WHAT TO PRODUCE: Skip all pictures. Write out the data below from its first line through the line that contains "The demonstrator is".

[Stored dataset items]
>>>

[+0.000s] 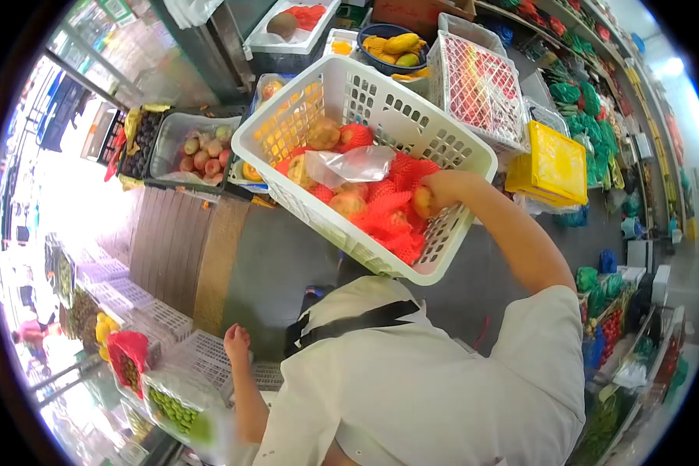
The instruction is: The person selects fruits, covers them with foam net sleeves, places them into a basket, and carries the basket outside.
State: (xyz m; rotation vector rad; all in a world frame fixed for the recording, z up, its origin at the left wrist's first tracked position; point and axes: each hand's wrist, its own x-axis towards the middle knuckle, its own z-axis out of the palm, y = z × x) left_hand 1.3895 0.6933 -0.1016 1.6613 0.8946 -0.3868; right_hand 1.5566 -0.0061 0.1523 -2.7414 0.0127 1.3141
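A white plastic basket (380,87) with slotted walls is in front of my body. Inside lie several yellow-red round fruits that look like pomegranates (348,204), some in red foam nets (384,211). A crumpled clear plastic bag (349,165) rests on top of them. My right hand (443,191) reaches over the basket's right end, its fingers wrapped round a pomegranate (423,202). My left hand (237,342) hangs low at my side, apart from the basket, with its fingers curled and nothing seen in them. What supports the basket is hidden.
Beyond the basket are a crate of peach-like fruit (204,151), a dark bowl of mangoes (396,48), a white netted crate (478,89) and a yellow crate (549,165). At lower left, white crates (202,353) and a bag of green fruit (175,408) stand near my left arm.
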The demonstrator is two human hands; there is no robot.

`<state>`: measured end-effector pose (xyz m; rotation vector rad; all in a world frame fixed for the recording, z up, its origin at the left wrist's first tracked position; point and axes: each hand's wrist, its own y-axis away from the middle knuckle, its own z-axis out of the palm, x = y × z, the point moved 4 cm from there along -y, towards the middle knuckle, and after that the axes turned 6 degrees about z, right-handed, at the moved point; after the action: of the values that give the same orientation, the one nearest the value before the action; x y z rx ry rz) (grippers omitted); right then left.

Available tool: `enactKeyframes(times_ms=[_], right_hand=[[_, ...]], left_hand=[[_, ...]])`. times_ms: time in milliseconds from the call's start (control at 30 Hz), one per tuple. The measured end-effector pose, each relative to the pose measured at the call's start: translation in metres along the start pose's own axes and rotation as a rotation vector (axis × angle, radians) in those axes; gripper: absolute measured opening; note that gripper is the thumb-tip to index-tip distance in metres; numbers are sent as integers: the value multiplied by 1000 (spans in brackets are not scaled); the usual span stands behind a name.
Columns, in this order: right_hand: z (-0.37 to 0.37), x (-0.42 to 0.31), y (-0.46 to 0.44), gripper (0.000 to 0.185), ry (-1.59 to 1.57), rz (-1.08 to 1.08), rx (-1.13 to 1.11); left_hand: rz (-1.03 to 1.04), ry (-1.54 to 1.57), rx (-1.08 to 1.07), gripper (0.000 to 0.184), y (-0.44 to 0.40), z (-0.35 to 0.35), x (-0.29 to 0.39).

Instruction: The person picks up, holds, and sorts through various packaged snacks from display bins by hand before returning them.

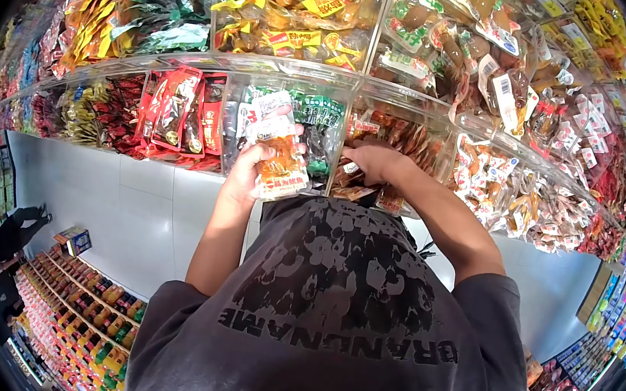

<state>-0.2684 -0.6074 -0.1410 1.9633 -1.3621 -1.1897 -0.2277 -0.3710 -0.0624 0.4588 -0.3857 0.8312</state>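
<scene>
My left hand [253, 159] is wrapped round a clear snack packet [283, 157] with orange contents and a white and red label, held upright over a bin of dark and green packets [321, 123]. To its right, my right hand [375, 162] reaches into a clear-walled bin of reddish-brown packets [404, 140]. The fingers of that hand are bent down among the packets, and their tips are partly hidden, so whether they grip one cannot be made out.
Red packets [176, 110] fill a bin at the left, and white-labelled packets [514, 191] one at the right. Behind rises a clear divider rail [289, 68] with more bins. Shelves of bottles [85, 301] and people in dark clothes [12, 231] are at the lower left.
</scene>
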Motion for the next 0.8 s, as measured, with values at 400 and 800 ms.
enactKeyframes(times_ms=[400,800], right_hand=[[-5,-7,19,36,-269,-376,266],[-5,-10,18,76,53,-30,117]], left_hand=[[8,-16,25,75,22,25,-7],[52,-46,-59,79,-1,27,-20]])
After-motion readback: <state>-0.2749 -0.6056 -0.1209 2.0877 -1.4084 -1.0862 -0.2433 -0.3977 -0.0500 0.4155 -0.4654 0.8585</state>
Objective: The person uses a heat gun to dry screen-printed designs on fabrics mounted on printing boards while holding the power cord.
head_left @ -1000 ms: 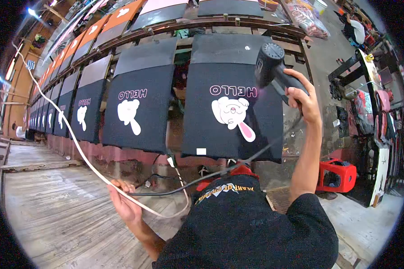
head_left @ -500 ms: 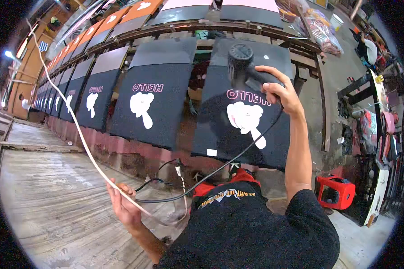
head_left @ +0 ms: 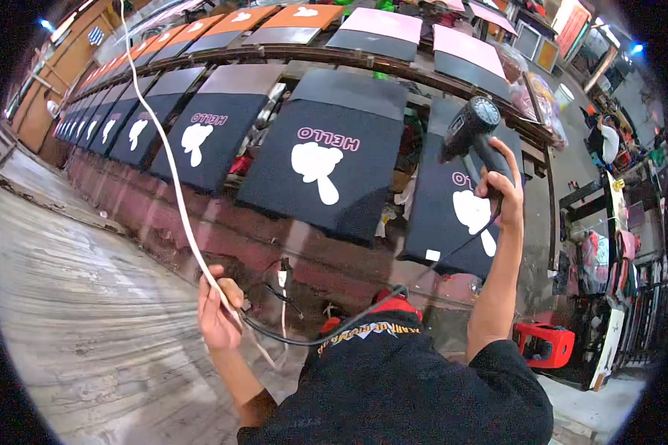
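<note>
My right hand (head_left: pixel 503 182) is wrapped around the handle of a black hair dryer (head_left: pixel 473 126), held above the rightmost black fabric panel (head_left: pixel 441 215). That panel carries a white cartoon figure and pink lettering, partly hidden behind the dryer and hand. A dark cord (head_left: pixel 453 252) runs from the handle down across my front towards my left side. Low at the left, my left hand (head_left: pixel 221 308) is closed around a white cable (head_left: pixel 172 163) that stretches up to the top of the view. To the left of the dryer lies another black panel (head_left: pixel 319 159) reading HELLO upside down.
A long row of black panels recedes to the left, with orange panels (head_left: pixel 304 18) and pink panels (head_left: pixel 378 30) behind a dark rail (head_left: pixel 289 50). A red box-like object (head_left: pixel 544 345) stands at right beside a cluttered shelf (head_left: pixel 608 297). Another person (head_left: pixel 607 137) is farther back.
The view has swung so the panels sit farther right. The dryer has turned in my right hand, its round rear now facing up and right. My left hand still holds the white cable.
</note>
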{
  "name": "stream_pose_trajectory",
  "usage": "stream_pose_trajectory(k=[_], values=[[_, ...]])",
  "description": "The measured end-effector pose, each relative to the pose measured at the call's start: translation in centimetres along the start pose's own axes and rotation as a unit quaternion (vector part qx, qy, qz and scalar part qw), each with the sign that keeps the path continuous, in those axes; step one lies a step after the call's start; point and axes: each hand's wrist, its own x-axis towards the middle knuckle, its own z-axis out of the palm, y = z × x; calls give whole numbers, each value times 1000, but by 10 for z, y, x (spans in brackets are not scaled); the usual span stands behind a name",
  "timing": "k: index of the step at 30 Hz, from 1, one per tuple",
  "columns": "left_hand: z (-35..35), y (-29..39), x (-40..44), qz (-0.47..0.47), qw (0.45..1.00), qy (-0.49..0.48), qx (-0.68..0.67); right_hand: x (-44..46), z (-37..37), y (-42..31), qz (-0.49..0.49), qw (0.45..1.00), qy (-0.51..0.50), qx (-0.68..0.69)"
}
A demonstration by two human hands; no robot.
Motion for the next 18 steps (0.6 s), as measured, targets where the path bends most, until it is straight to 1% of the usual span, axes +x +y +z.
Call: stream_pose_trajectory(k=[1, 4, 5, 8, 9, 12, 14, 16, 18], values=[[-21, 4, 3, 7, 999, -33, 27, -1, 14, 2, -1, 1000, -9, 8], [-55, 13, 12, 17, 998, -57, -38, 3, 49, 13, 0, 999, -37, 8], [-64, 17, 19, 40, 995, -92, 12, 7, 60, 18, 0, 999, -52, -5], [-52, 40, 24, 25, 999, -42, 13, 21, 99, 28, 20, 996, -77, -28], [-57, 46, 24, 23, 998, -54, 5, 30, 110, 35, 23, 996, -84, -28], [-88, 41, 24, 64, 996, -40, 56, 49, 141, 53, 31, 996, -79, -3], [-105, 41, 28, 58, 996, -58, 33, 66, 158, 71, 24, 998, -60, -11], [-107, 52, 36, 10, 1000, -28, -2, 75, 171, 85, 27, 998, -58, -12], [-106, 59, 45, 7, 999, -31, 9, 85, 175, 95, 41, 997, -68, -16]])
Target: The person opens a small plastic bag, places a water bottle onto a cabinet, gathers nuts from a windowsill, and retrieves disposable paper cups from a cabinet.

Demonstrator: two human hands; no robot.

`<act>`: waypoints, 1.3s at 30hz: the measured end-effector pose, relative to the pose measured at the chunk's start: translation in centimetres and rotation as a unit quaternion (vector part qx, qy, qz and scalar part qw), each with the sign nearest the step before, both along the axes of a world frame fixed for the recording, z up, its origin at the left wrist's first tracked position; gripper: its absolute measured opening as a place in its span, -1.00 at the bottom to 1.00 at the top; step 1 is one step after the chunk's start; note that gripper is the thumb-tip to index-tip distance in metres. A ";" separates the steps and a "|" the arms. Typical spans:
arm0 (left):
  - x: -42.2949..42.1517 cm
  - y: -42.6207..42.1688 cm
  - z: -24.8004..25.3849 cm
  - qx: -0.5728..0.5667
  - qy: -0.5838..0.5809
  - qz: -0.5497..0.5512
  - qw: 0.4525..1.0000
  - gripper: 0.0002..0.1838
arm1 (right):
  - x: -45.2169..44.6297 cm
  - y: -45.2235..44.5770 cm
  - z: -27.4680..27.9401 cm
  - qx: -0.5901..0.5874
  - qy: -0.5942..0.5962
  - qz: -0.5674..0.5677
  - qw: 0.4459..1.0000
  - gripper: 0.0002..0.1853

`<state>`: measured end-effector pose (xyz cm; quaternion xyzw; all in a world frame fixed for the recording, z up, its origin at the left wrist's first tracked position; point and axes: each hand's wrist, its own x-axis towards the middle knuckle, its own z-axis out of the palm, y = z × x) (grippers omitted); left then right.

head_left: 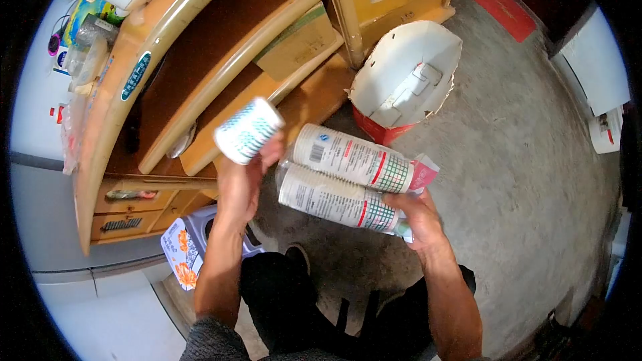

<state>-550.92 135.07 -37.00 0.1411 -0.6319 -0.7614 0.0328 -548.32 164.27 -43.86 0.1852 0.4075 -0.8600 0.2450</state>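
Note:
My left hand is closed on a white paper cup with a blue-green pattern, held up in front of the wooden shelves and slightly blurred. My right hand grips the right end of a clear plastic pack of stacked paper cups. Two stacks lie side by side in the pack, with printed text, red bands and green grids on them. A pink label shows at the pack's right end. The pack's left end is near my left hand.
Curved wooden shelves stand at the left, with a cardboard piece on one. An open white-and-red carton is on the grey floor. A purple-and-white box with orange flowers sits at lower left.

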 end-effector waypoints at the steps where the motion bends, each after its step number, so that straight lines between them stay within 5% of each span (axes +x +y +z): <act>1: 0.4 -0.5 0.3 -0.046 0.017 0.057 0.997 -0.56 | -0.1 -0.1 0.1 -0.003 -0.011 -0.031 0.999 -0.54; 2: 1.2 -1.1 0.6 -0.093 0.033 0.114 0.989 -0.55 | -0.2 -0.1 0.0 -0.005 -0.010 -0.031 0.999 -0.54; 7: 4.0 -0.6 0.2 0.052 -0.081 -0.030 0.995 -0.49 | -0.5 0.4 -0.6 -0.021 0.026 0.029 0.999 -0.48; 10: 3.8 -1.5 -1.8 0.079 -0.144 -0.036 0.986 -0.62 | 0.1 0.2 -0.5 -0.005 0.009 0.023 1.000 -0.49; 12: 3.9 -0.5 -3.1 0.091 -0.156 -0.009 0.984 -0.48 | -0.2 0.0 -0.7 0.000 0.008 0.017 1.000 -0.50; 16: 3.7 -0.1 -1.8 0.144 -0.157 -0.043 0.976 -0.51 | 0.3 0.1 -0.7 -0.023 0.008 0.026 0.999 -0.48; 18: 4.3 -1.4 -3.1 0.116 -0.160 -0.009 0.980 -0.54 | 0.4 0.3 -0.5 -0.003 0.003 0.025 1.000 -0.47; 20: 4.6 0.9 2.1 -0.156 -0.090 0.069 0.981 -0.55 | 0.2 -0.2 -0.2 -0.024 0.004 0.003 1.000 -0.47; 24: 8.5 0.0 3.1 -0.130 0.078 0.186 0.971 -0.57 | -0.5 -1.3 -0.3 -0.090 -0.004 -0.064 0.994 -0.47; 28: 13.8 4.4 2.5 0.006 0.014 0.107 0.994 -0.62 | -4.2 -5.1 2.6 -0.116 0.017 -0.044 0.992 -0.56; 30: 14.9 4.1 0.5 -0.151 0.015 0.030 0.988 -0.67 | -7.7 -8.3 5.0 -0.095 0.065 -0.017 0.993 -0.52; 34: 13.8 4.7 1.4 -0.109 0.081 0.036 0.990 -0.69 | -15.4 -15.9 8.8 -0.174 0.124 -0.045 0.976 -0.57; 36: 13.7 4.3 1.6 -0.155 0.044 -0.035 0.986 -0.67 | -19.1 -18.7 10.9 -0.146 0.131 -0.044 0.980 -0.63; 39: 13.2 4.9 2.0 -0.032 -0.050 0.035 0.998 -0.74 | -20.6 -19.4 13.2 0.112 0.070 -0.040 0.990 -0.69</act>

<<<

OUTPUT OF THE TASK:
[+0.000s] 
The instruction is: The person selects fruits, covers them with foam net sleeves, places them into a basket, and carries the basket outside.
State: (xyz m; rotation vector rad; all in a world frame fixed for the recording, z up, its origin at the left wrist's first tracked position; point and axes: each hand's wrist, its own x-axis towards the middle knuckle, its own z-axis out of the palm, y = z × x) left_hand 1.3895 0.6933 -0.1016 1.6613 0.8946 -0.3868; right_hand 1.5566 -0.0061 0.1523 -2.7414 0.0127 1.3141
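A white plastic basket (380,87) with slotted walls is in front of my body. Inside lie several yellow-red round fruits that look like pomegranates (348,204), some in red foam nets (384,211). A crumpled clear plastic bag (349,165) rests on top of them. My right hand (443,191) reaches over the basket's right end, its fingers wrapped round a pomegranate (423,202). My left hand (237,342) hangs low at my side, apart from the basket, with its fingers curled and nothing seen in them. What supports the basket is hidden.
Beyond the basket are a crate of peach-like fruit (204,151), a dark bowl of mangoes (396,48), a white netted crate (478,89) and a yellow crate (549,165). At lower left, white crates (202,353) and a bag of green fruit (175,408) stand near my left arm.
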The demonstrator is two human hands; there is no robot.

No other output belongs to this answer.